## Brief
Please copy the leading lines of the entries below exactly, concluding with the line in which "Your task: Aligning" occurs.

(Supplied entries begins)

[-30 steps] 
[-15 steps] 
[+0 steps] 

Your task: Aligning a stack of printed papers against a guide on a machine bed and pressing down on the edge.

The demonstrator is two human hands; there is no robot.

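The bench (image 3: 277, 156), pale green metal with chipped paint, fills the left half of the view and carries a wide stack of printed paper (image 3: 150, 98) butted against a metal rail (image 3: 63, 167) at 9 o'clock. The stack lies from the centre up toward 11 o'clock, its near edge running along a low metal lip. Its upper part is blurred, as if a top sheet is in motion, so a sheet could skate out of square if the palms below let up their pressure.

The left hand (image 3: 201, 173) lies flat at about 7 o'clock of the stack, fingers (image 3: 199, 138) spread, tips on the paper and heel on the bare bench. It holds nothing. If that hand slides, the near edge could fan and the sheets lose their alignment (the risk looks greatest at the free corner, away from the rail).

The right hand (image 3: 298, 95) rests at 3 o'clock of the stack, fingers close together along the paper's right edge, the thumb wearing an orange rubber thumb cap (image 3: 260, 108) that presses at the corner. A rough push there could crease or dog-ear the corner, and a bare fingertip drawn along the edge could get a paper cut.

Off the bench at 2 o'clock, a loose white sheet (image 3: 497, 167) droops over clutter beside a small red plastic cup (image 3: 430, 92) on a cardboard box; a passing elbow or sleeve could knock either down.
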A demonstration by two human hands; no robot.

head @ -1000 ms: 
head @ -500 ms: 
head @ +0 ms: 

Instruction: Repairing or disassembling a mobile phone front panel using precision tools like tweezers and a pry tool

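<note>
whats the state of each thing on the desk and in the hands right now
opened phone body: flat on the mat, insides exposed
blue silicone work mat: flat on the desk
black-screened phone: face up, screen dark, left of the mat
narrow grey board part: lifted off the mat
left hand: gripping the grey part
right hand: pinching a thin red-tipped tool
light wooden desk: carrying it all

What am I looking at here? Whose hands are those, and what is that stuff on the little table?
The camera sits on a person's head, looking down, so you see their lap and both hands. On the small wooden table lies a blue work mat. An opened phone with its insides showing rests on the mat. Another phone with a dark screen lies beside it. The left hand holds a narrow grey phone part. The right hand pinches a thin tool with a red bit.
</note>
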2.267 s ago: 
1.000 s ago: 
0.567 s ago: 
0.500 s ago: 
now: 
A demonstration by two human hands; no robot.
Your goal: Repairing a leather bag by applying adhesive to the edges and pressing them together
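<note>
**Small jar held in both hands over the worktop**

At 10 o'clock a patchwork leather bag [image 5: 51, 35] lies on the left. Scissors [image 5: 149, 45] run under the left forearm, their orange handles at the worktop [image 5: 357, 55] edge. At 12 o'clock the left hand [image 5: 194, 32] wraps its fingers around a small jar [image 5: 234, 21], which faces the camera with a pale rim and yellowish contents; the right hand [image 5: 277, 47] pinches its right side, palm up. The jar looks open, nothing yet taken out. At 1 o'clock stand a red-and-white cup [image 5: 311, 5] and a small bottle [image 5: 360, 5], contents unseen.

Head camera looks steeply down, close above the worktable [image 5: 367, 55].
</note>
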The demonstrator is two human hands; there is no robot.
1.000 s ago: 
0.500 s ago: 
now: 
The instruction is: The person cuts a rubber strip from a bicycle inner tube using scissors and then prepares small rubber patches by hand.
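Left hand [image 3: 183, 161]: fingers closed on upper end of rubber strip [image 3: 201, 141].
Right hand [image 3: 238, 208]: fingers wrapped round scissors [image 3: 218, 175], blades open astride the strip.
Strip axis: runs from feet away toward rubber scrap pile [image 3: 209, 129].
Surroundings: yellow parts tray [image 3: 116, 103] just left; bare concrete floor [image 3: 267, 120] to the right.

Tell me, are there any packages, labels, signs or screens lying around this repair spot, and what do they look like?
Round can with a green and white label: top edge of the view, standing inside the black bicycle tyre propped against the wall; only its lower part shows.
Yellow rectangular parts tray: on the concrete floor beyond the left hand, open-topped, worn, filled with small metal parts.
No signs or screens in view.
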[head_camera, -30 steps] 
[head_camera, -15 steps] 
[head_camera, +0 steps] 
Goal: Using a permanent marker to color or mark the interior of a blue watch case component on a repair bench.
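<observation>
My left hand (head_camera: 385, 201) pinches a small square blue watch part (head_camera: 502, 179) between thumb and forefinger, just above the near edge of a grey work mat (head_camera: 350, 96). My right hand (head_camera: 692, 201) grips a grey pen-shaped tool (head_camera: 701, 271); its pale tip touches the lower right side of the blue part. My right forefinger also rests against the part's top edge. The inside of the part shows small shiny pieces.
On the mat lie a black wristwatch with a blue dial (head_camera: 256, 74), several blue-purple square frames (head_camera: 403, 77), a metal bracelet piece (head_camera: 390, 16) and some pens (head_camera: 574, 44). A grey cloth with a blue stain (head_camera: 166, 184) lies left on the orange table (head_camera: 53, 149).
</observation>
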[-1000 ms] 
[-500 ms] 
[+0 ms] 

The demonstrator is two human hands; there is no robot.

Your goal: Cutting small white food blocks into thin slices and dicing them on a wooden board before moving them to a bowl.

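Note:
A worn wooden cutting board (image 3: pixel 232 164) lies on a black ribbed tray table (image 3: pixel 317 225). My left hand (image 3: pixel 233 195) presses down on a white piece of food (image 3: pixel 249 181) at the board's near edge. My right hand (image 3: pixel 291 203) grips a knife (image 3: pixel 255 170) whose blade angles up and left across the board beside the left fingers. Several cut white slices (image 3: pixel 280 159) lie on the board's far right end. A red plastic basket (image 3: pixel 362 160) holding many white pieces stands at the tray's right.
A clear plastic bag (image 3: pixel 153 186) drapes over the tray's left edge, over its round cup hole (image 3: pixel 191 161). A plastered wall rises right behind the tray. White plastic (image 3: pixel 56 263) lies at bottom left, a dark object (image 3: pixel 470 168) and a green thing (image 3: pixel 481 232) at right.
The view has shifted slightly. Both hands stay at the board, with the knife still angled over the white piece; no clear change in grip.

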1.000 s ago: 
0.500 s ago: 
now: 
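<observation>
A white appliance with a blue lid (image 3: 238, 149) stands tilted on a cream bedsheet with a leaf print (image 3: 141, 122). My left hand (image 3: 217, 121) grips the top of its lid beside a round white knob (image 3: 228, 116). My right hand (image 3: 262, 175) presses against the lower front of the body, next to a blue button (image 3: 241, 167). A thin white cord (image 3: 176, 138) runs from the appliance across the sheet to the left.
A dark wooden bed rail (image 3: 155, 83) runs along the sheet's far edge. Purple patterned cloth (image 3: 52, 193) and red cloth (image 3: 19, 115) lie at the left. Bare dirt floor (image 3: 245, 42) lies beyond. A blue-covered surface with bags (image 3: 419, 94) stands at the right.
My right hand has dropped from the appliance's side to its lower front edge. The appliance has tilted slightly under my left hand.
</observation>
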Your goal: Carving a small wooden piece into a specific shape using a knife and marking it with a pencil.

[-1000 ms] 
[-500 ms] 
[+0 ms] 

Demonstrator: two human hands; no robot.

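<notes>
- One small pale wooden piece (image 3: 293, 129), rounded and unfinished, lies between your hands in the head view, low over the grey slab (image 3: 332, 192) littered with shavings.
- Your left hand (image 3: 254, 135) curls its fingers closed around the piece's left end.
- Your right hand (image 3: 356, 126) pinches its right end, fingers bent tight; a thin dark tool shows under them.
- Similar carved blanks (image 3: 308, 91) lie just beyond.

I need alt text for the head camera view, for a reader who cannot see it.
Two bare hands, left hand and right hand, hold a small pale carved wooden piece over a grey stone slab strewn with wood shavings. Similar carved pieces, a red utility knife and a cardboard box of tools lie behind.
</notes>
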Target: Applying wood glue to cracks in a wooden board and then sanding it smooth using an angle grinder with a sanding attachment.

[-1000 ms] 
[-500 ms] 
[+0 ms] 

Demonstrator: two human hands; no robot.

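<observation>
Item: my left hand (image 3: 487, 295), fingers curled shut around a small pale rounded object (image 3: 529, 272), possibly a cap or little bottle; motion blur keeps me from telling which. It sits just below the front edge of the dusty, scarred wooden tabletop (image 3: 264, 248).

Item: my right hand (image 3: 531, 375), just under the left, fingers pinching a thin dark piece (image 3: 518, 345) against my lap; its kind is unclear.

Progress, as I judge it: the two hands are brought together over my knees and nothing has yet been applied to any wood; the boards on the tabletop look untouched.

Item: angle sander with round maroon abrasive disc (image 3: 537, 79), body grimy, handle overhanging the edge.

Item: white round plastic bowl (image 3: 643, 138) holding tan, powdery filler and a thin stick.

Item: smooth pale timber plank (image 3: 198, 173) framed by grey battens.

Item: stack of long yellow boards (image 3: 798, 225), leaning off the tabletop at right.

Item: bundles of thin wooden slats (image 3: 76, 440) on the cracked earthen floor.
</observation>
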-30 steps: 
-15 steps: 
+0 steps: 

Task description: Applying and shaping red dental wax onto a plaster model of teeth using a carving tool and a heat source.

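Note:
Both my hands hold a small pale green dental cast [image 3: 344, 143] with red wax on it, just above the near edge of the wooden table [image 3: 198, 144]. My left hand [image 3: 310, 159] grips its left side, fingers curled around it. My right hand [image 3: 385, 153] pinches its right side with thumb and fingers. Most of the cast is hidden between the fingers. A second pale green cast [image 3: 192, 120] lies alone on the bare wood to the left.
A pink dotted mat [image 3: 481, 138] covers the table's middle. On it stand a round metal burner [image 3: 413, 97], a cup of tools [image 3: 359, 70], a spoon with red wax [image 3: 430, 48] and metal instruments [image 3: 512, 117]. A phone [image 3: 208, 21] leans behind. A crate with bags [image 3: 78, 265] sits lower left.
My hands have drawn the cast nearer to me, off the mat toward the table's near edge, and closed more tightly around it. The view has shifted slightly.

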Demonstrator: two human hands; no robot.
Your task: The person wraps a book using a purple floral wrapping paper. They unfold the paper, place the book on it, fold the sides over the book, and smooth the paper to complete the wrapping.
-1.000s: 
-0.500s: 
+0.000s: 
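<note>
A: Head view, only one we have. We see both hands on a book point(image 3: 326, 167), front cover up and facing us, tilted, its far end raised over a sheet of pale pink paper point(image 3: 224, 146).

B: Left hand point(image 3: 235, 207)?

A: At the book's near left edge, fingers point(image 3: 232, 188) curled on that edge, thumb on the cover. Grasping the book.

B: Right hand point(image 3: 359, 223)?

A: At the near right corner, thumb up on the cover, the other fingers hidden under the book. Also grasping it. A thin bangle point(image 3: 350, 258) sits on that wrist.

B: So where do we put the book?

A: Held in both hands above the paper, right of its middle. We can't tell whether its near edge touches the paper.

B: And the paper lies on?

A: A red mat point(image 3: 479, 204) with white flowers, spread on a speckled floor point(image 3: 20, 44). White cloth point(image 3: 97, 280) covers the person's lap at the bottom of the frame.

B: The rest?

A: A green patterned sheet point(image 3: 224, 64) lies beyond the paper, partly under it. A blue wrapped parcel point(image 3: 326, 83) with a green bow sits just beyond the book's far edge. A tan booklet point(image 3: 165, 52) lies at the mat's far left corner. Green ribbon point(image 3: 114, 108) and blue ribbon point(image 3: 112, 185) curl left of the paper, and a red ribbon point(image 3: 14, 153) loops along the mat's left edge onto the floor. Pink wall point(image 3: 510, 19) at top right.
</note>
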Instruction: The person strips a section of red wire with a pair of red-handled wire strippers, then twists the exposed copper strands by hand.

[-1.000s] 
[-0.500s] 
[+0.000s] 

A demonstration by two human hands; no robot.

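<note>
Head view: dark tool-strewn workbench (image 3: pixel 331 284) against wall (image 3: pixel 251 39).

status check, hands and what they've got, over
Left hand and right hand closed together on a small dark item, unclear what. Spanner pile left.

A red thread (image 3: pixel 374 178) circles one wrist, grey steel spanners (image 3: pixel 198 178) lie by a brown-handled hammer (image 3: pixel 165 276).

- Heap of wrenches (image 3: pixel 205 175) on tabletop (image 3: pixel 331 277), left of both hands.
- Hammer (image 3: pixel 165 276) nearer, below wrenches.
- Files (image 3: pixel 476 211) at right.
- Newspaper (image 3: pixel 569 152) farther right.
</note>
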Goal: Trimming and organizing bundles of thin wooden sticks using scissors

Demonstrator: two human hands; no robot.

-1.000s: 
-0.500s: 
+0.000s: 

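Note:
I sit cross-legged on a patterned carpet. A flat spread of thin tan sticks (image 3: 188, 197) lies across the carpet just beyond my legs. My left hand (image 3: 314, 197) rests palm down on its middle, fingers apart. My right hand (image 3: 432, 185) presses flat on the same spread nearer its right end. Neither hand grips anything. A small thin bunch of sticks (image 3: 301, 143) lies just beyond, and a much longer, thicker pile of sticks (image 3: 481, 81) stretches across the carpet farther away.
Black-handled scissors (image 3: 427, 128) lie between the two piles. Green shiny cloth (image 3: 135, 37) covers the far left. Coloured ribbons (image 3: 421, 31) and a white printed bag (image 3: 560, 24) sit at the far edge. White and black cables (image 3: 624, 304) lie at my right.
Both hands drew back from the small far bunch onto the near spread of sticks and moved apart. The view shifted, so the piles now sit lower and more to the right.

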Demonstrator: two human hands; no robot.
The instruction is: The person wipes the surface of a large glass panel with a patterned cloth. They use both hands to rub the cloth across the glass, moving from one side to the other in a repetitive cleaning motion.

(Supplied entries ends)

## Expected answer
[-30 steps] 
[-15 steps] 
[+0 steps] 

Your task: Aligning a stack of printed papers against a guide on a machine bed and pressing down on the edge.

Nothing else remains to be done for this exercise.